■ THE TASK: Without changing anything, set down every line shown below.

Source data:
Segment Open
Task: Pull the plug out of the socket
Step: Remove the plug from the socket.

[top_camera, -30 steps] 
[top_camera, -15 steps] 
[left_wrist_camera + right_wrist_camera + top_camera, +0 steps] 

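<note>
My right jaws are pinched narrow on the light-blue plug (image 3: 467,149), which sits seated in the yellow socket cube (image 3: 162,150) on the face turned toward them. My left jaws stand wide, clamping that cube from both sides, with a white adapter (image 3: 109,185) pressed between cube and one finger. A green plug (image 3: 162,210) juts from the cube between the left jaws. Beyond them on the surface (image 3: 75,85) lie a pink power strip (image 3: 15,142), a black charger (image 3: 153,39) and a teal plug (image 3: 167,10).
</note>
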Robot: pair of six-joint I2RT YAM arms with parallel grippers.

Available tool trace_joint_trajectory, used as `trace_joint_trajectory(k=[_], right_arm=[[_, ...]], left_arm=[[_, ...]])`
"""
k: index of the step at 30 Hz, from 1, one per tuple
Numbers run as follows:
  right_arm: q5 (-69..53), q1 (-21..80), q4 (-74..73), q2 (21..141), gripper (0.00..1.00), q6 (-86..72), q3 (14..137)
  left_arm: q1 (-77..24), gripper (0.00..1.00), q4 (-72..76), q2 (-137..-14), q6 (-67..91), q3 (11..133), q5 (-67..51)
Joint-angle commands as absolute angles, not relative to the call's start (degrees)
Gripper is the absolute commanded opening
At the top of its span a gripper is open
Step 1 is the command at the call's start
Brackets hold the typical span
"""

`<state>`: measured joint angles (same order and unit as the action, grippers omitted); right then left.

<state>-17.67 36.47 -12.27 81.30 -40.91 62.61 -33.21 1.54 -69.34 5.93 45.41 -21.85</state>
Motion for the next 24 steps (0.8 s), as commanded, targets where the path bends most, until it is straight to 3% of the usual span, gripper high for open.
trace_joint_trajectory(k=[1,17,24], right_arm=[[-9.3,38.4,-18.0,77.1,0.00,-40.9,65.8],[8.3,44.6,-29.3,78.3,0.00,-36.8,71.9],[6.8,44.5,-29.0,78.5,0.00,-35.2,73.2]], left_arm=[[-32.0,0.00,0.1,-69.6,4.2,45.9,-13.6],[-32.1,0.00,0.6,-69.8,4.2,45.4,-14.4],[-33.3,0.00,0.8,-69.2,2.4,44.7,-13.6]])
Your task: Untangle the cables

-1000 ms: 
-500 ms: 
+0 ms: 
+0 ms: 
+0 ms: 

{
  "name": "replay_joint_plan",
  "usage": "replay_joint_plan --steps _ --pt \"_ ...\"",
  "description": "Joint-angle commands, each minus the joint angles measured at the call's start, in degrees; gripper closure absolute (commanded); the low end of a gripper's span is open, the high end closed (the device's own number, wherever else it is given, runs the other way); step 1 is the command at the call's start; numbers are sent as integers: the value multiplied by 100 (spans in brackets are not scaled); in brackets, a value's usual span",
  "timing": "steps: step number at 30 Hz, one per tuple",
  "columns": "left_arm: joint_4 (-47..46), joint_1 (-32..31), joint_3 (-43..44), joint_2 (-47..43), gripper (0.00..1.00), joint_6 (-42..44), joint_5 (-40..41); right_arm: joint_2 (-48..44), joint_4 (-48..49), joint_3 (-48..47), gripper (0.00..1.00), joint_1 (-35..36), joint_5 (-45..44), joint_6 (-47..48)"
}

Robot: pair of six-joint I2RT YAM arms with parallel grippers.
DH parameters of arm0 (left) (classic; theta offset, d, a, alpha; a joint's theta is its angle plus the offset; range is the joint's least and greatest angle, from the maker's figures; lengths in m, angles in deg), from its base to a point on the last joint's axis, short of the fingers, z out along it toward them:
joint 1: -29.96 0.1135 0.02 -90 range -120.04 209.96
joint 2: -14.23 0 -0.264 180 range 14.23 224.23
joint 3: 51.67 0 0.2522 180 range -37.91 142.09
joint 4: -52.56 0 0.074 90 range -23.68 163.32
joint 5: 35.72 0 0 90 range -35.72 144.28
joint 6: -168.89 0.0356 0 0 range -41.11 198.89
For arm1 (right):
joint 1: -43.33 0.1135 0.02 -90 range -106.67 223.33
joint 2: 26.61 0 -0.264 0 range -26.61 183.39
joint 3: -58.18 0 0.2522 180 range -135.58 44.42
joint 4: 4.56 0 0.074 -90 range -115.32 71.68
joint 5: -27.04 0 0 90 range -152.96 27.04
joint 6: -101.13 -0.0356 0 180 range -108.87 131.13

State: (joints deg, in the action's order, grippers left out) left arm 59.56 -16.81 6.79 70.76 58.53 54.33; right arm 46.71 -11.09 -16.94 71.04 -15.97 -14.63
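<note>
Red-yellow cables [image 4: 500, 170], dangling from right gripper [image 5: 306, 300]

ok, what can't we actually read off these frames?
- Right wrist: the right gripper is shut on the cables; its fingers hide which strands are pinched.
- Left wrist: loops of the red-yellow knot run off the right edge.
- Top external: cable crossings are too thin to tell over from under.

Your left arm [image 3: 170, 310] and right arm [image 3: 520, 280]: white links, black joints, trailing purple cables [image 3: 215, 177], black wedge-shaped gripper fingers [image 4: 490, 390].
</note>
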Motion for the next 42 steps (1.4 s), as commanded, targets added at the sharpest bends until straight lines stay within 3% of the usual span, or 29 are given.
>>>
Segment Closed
■ TASK SOLUTION:
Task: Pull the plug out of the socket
Step: Remove the plug from the socket.

[top_camera, -30 steps] 
[top_camera, -15 steps] 
[left_wrist_camera + right_wrist_camera + top_camera, +0 steps] 

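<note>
My right jaws are pinched narrow on the light-blue plug (image 3: 467,149), which sits seated in the yellow socket cube (image 3: 162,150) on the face turned toward them. My left jaws stand wide, clamping that cube from both sides, with a white adapter (image 3: 109,185) pressed between cube and one finger. A green plug (image 3: 162,210) juts from the cube between the left jaws. Beyond them on the surface (image 3: 75,85) lie a pink power strip (image 3: 15,142), a black charger (image 3: 153,39) and a teal plug (image 3: 167,10).
</note>
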Robot: pair of six-joint I2RT YAM arms with parallel grippers.

Available tool trace_joint_trajectory, used as `trace_joint_trajectory(k=[_], right_arm=[[_, ...]], left_arm=[[_, ...]])`
"""
k: index of the step at 30 Hz, from 1, one per tuple
Numbers run as follows:
  right_arm: q5 (-69..53), q1 (-21..80), q4 (-74..73), q2 (21..141), gripper (0.00..1.00), q6 (-86..72), q3 (14..137)
  left_arm: q1 (-77..24), gripper (0.00..1.00), q4 (-72..76), q2 (-137..-14), q6 (-67..91), q3 (11..133), q5 (-67..51)
Joint-angle commands as absolute angles, not relative to the call's start (degrees)
Gripper is the absolute commanded opening
At the top of its span a gripper is open
Step 1 is the command at the call's start
Brackets hold the typical span
"""

`<state>`: measured joint angles (same order and unit as the action, grippers omitted); right then left.

<state>-17.67 36.47 -12.27 81.30 -40.91 62.61 -33.21 1.54 -69.34 5.93 45.41 -21.85</state>
Motion for the next 24 steps (0.8 s), as commanded, targets where the path bends most, until it is straight to 3% of the usual span, gripper high for open.
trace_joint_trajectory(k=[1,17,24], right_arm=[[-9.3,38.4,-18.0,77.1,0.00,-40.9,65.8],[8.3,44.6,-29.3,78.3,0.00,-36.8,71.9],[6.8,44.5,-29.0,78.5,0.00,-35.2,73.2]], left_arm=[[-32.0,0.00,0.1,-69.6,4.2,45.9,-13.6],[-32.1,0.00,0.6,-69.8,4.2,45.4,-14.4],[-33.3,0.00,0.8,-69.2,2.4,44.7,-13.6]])
Your task: Untangle the cables

-1000 ms: 
-500 ms: 
+0 ms: 
+0 ms: 
+0 ms: 

{
  "name": "replay_joint_plan",
  "usage": "replay_joint_plan --steps _ --pt \"_ ...\"",
  "description": "Joint-angle commands, each minus the joint angles measured at the call's start, in degrees; gripper closure absolute (commanded); the low end of a gripper's span is open, the high end closed (the device's own number, wherever else it is given, runs the other way); step 1 is the command at the call's start; numbers are sent as integers: the value multiplied by 100 (spans in brackets are not scaled); in brackets, a value's usual span",
  "timing": "steps: step number at 30 Hz, one per tuple",
  "columns": "left_arm: joint_4 (-47..46), joint_1 (-32..31), joint_3 (-43..44), joint_2 (-47..43), gripper (0.00..1.00), joint_6 (-42..44), joint_5 (-40..41); right_arm: joint_2 (-48..44), joint_4 (-48..49), joint_3 (-48..47), gripper (0.00..1.00), joint_1 (-35..36), joint_5 (-45..44), joint_6 (-47..48)"
}

Robot: pair of six-joint I2RT YAM arms with parallel grippers.
DH parameters of arm0 (left) (classic; theta offset, d, a, alpha; a joint's theta is its angle plus the offset; range is the joint's least and greatest angle, from the maker's figures; lengths in m, angles in deg), from its base to a point on the last joint's axis, short of the fingers, z out along it toward them:
joint 1: -29.96 0.1135 0.02 -90 range -120.04 209.96
joint 2: -14.23 0 -0.264 180 range 14.23 224.23
joint 3: 51.67 0 0.2522 180 range -37.91 142.09
joint 4: -52.56 0 0.074 90 range -23.68 163.32
joint 5: 35.72 0 0 90 range -35.72 144.28
joint 6: -168.89 0.0356 0 0 range -41.11 198.89
For arm1 (right):
joint 1: -43.33 0.1135 0.02 -90 range -106.67 223.33
joint 2: 26.61 0 -0.264 0 range -26.61 183.39
joint 3: -58.18 0 0.2522 180 range -135.58 44.42
joint 4: 4.56 0 0.074 -90 range -115.32 71.68
joint 5: -27.04 0 0 90 range -152.96 27.04
joint 6: -101.13 -0.0356 0 180 range -108.87 131.13

State: (joints deg, in the action's order, grippers left out) left arm 59.56 -16.81 6.79 70.76 58.53 54.33; right arm 46.71 -11.09 -16.94 71.04 -15.97 -14.63
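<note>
Red-yellow cables [image 4: 500, 170], dangling from right gripper [image 5: 306, 300]

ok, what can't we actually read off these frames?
- Right wrist: the right gripper is shut on the cables; its fingers hide which strands are pinched.
- Left wrist: loops of the red-yellow knot run off the right edge.
- Top external: cable crossings are too thin to tell over from under.

Your left arm [image 3: 170, 310] and right arm [image 3: 520, 280]: white links, black joints, trailing purple cables [image 3: 215, 177], black wedge-shaped gripper fingers [image 4: 490, 390].
</note>
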Motion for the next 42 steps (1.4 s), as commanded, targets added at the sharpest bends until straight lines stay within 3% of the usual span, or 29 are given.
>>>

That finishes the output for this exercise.